Auch die Gefahren des Scorings unterscheiden sich nicht von den Gefahren anderen Schubladendenkens: Es kann sein, dass ein Betroffener einer Kategorie zugeordnet wird, in die er bei individueller Betrachtung gar nicht hineingehört, was dann dazu führen kann, dass er von bestimmten Maßnahmen betroffen oder – im Fall der Kreditvergabe – von Kreditgeschäften ausgeschlossen wird. Insofern stellt Scoring ein Risiko für jeden dar.
Worum ging es in dem vom EuGH entschiedenen Fall?
In dem Sachverhalt, der der Entscheidung des EuGH zugrunde liegt, hat sich das vorstehend beschriebene Risiko verwirklicht. Einer Person, zu der von der SCHUFA ein Scorewert ermittelt wurde, wurde ein Kredit verweigert, nachdem der potentielle Kreditgeber den Score der SCHUFA abgefragt hatte. Das Verwaltungsgericht Wiesbaden, das die Sache dem EuGH vorlegte, geht dabei davon aus, dass die Ablehnung des Kredits allein auf dem Scorewert der SCHUFA beruht.
Was sagt der EuGH?
Der EuGH hat festgestellt, dass dann, wenn potentielle Kreditgeber ihre Entscheidung über die Kreditbewilligung ausschließlich auf einen von einer Auskunftei ermittelten Score stützen, die Entscheidung über die Kreditvergabe eigentlich die Auskunftei trifft. Der EuGH führt ferner aus, dass eine solche Praxis grundsätzlich nicht zulässig sei, sondern allenfalls dann, wenn zusätzliche Voraussetzungen erfüllt sind.
Handeln die Auskunfteien also rechtswidrig?

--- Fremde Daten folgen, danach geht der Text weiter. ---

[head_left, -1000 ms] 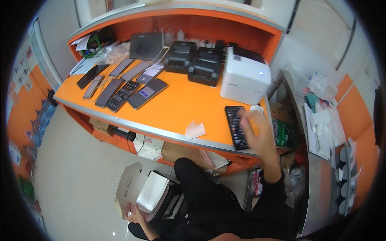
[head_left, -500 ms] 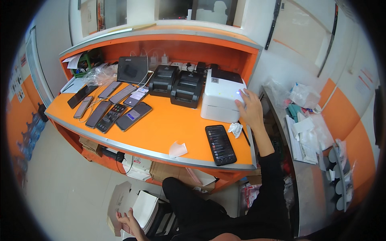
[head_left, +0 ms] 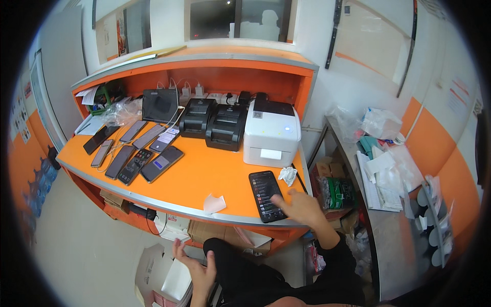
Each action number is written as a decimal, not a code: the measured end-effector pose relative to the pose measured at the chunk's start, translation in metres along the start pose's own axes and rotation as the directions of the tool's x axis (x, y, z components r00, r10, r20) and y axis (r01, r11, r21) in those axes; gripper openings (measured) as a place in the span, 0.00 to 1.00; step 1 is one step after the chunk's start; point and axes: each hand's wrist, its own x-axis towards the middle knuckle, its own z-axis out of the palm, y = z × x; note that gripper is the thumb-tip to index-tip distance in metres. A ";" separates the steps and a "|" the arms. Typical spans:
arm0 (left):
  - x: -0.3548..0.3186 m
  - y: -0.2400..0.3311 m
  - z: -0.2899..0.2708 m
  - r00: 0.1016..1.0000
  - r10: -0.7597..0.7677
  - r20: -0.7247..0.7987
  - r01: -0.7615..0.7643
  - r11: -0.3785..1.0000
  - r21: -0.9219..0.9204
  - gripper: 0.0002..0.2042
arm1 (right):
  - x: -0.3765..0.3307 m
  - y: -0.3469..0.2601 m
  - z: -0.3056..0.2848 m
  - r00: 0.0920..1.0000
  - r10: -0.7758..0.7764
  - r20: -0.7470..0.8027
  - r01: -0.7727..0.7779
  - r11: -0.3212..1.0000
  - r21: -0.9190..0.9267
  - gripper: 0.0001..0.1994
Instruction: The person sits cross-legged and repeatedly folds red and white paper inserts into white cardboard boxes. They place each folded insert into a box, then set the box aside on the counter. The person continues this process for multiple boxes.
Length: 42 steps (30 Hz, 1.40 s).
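My right hand (head_left: 303, 209) hovers at the right side of a black smartphone (head_left: 262, 192), its thumb over the lit screen; whether it touches the glass I cannot tell. The fingers are apart and hold nothing. Behind the phone stands a white label printer (head_left: 273, 128) with a glowing button on top and a short white label (head_left: 270, 154) sticking out of its front. A crumpled paper (head_left: 288, 176) lies between printer and hand. My left hand (head_left: 201, 267) is raised below the desk edge, beside a box of white labels (head_left: 177, 279), fingers spread and nothing in them.
On the orange desk (head_left: 204, 176), several phones (head_left: 148, 135) with cables lie at the left, below a dark tablet (head_left: 159, 106). Two black receipt printers (head_left: 225, 127) stand left of the white one. A torn pink paper (head_left: 215, 204) rests near the front edge. A metal side table (head_left: 381, 230) stands right.
My right hand has left the white printer's top and come down to the smartphone. A label now sticks out of the printer. My left hand has risen from the box toward the desk.
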 end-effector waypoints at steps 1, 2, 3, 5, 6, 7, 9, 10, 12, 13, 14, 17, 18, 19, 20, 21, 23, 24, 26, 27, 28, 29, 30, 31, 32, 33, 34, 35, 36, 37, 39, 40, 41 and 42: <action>0.001 0.006 0.007 0.998 0.027 0.062 -0.026 0.999 -0.021 0.36 | -0.003 0.001 0.007 0.991 -0.104 -0.084 0.102 0.994 -0.032 0.42; 0.002 0.008 0.016 0.993 0.035 0.109 -0.027 0.997 -0.074 0.36 | -0.006 0.004 0.019 0.964 -0.211 -0.162 0.201 0.977 -0.075 0.47; 0.000 0.009 0.020 0.991 0.045 0.124 -0.036 0.996 -0.077 0.36 | -0.007 0.001 0.026 0.919 -0.325 -0.225 0.305 0.945 -0.118 0.52; -0.004 0.010 0.026 0.987 0.061 0.152 -0.049 0.995 -0.083 0.34 | -0.005 -0.010 0.026 0.948 -0.314 -0.043 0.300 0.933 -0.200 0.60; -0.005 0.016 0.026 0.986 0.051 0.161 -0.036 0.995 -0.097 0.34 | -0.005 -0.016 0.025 0.953 -0.299 0.044 0.300 0.922 -0.243 0.64; -0.005 0.017 0.026 0.985 0.052 0.163 -0.036 0.994 -0.100 0.34 | -0.001 -0.018 0.028 0.942 -0.332 0.038 0.332 0.916 -0.225 0.64; -0.006 0.017 0.025 0.986 0.049 0.162 -0.033 0.995 -0.098 0.33 | 0.007 -0.021 0.038 0.914 -0.404 0.030 0.402 0.896 -0.187 0.64; -0.005 0.018 0.024 0.983 0.046 0.179 -0.033 0.997 -0.076 0.34 | 0.008 -0.030 0.040 0.915 -0.402 0.042 0.402 0.897 -0.183 0.61; -0.001 0.023 0.023 0.975 0.042 0.220 -0.035 0.999 -0.035 0.35 | 0.026 -0.035 0.062 0.770 -0.597 -0.225 0.569 0.802 -0.180 0.58; 0.000 0.025 0.023 0.974 0.049 0.221 -0.041 0.998 -0.041 0.34 | 0.030 -0.040 0.067 0.659 -0.665 -0.352 0.642 0.741 -0.198 0.56; 0.002 0.028 0.023 0.973 0.058 0.224 -0.048 0.998 -0.050 0.34 | 0.035 -0.042 0.065 0.682 -0.657 -0.322 0.652 0.745 -0.140 0.49; 0.007 0.029 0.016 0.978 0.074 0.193 -0.067 0.997 -0.039 0.33 | 0.052 -0.050 0.030 0.878 -0.430 -0.211 0.425 0.903 -0.069 0.41; 0.007 0.028 0.013 0.980 0.076 0.184 -0.071 0.997 -0.030 0.33 | 0.064 -0.044 0.021 0.901 -0.307 -0.306 0.289 0.952 -0.104 0.36; 0.006 0.027 0.009 0.982 0.068 0.175 -0.065 0.998 -0.020 0.33 | 0.078 -0.033 0.015 0.897 -0.181 -0.404 0.141 0.982 -0.127 0.32; 0.007 0.025 0.008 0.983 0.067 0.169 -0.065 0.998 -0.022 0.33 | 0.092 -0.014 0.012 0.838 -0.134 -0.529 0.119 0.991 -0.061 0.30; 0.009 0.024 0.008 0.984 0.071 0.166 -0.067 0.997 -0.032 0.33 | 0.101 0.002 0.006 0.760 -0.075 -0.646 0.101 0.995 0.003 0.28; 0.012 0.022 0.009 0.985 0.071 0.156 -0.067 0.997 -0.031 0.33 | 0.105 0.007 -0.004 0.787 -0.023 -0.616 0.158 0.974 0.165 0.25; 0.012 0.021 0.010 0.986 0.069 0.152 -0.065 0.997 -0.028 0.33 | 0.106 0.008 -0.006 0.803 0.000 -0.595 0.183 0.952 0.247 0.24; 0.013 0.019 0.011 0.987 0.061 0.151 -0.057 0.998 -0.032 0.33 | 0.106 0.003 -0.004 0.777 0.011 -0.629 0.204 0.941 0.269 0.23; 0.014 0.019 0.012 0.987 0.058 0.150 -0.053 0.998 -0.033 0.33 | 0.105 0.001 -0.003 0.764 0.017 -0.645 0.215 0.936 0.279 0.23; 0.014 0.019 0.012 0.987 0.050 0.151 -0.043 0.998 -0.046 0.33 | 0.107 -0.001 -0.001 0.770 0.008 -0.638 0.206 0.944 0.260 0.23; 0.013 0.020 0.012 0.988 0.042 0.152 -0.033 0.998 -0.058 0.33 | 0.111 -0.001 0.001 0.776 -0.002 -0.631 0.198 0.951 0.240 0.22; 0.013 0.020 0.012 0.988 0.034 0.151 -0.023 0.997 -0.071 0.33 | 0.114 -0.002 0.003 0.782 -0.013 -0.623 0.190 0.957 0.219 0.22; 0.012 0.019 0.012 0.987 0.028 0.156 -0.016 0.997 -0.078 0.33 | 0.116 -0.002 0.005 0.758 -0.019 -0.652 0.201 0.958 0.206 0.22; 0.011 0.017 0.012 0.987 0.023 0.161 -0.010 0.996 -0.084 0.32 | 0.118 -0.001 0.007 0.732 -0.026 -0.680 0.212 0.958 0.192 0.22; 0.009 0.016 0.011 0.986 0.015 0.163 0.000 0.996 -0.089 0.32 | 0.120 -0.001 0.009 0.708 -0.035 -0.706 0.224 0.958 0.177 0.21; 0.008 0.015 0.011 0.989 0.013 0.146 0.001 0.996 -0.094 0.31 | 0.121 0.001 0.009 0.722 -0.014 -0.692 0.241 0.943 0.232 0.21; 0.007 0.015 0.011 0.991 0.011 0.130 0.002 0.995 -0.099 0.30 | 0.123 0.003 0.009 0.736 0.006 -0.677 0.255 0.924 0.285 0.21; 0.006 0.015 0.010 0.993 0.009 0.116 0.004 0.994 -0.106 0.29 | 0.123 0.005 0.007 0.749 0.027 -0.662 0.266 0.903 0.337 0.20; 0.006 0.016 0.009 0.993 0.008 0.115 0.005 0.994 -0.107 0.29 | 0.122 0.005 0.006 0.759 0.039 -0.650 0.263 0.895 0.360 0.19; 0.007 0.019 0.006 0.993 0.006 0.114 0.006 0.994 -0.106 0.29 | 0.118 0.003 0.003 0.778 0.064 -0.625 0.256 0.876 0.408 0.17; 0.007 0.018 0.005 0.993 0.007 0.116 0.003 0.996 -0.092 0.29 | 0.113 0.000 0.002 0.797 0.030 -0.603 0.228 0.910 0.346 0.16; 0.007 0.017 0.003 0.993 0.009 0.119 0.001 0.997 -0.080 0.29 | 0.107 -0.004 0.001 0.816 -0.002 -0.578 0.201 0.938 0.281 0.16; 0.008 0.018 0.003 0.993 0.014 0.120 -0.005 0.997 -0.072 0.28 | 0.103 -0.007 0.000 0.832 -0.032 -0.555 0.177 0.961 0.210 0.15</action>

Der EuGH hat weder geurteilt, dass die SCHUFA rechtswidrig handle, noch dass die Praxis der Auskunfteien unzulässig sei. Zahlreiche anderslautende Berichte in den Medien sind irreführend. Es ist nämlich möglich, dass die Praxis der SCHUFA nach § 31 BDSG gerechtfertigt ist, wenn diese Vorschrift gültige Grundlage für ein solches Verhalten ist. Dies liegt außerhalb der Prüfungskompetenz des EuGH und wird vom VG Wiesbaden – und wahrscheinlich in der Folge den höheren Instanzen der Verwaltungsgerichtsbarkeit – zu klären sein.
Was ändert sich jetzt?
Mögen die juristische Bedeutung der Entscheidung und das mediale Echo auch groß sein – in der Praxis wird sich zunächst nichts ändern. Bis zur Entscheidung des VG Wiesbaden ist die Rechtswidrigkeit der Praxis der Auskunfteien nicht festgestellt. Am Ende sind alle denkbaren Entscheidungen möglich, dass nämlich die Scoring-Praxis in ihrer bisherigen rechtswidrig sei, oder dass sie durch § 31 BDSG gerechtfertigt ist, oder – auch dies ist denkbar – dass die Annahme des VG Wiesbaden, dass für die Kreditentscheidung allein der von der SCHUFA ermittelte Score ausschlaggeben soll, gar nicht zutrifft. Zudem ist zu erwarten, dass die Auskunfteien und das Kreditwesen Verfahren entwickeln, in deren Rahmen sie schnell auf neue Methoden umsteigen, die den Anforderungen des EuGH genügen.
Da es nicht darum geht, ob Scoring generell unzulässig ist, sondern nur fraglich ist, ob es alleinige Entscheidungsgrundlage für die Kreditvergabe sein darf, kann mit Sicherheit erwartet werden, dass Auskunfteien weiterhin Daten sammeln und aus diesen Score-Werte ermitteln. Gegner und (vermeintliche) Opfer von SCHUFA & Co., die auf das Ende der Wirtschaftsauskunfteien spekulieren, werden sicher enttäuscht werden.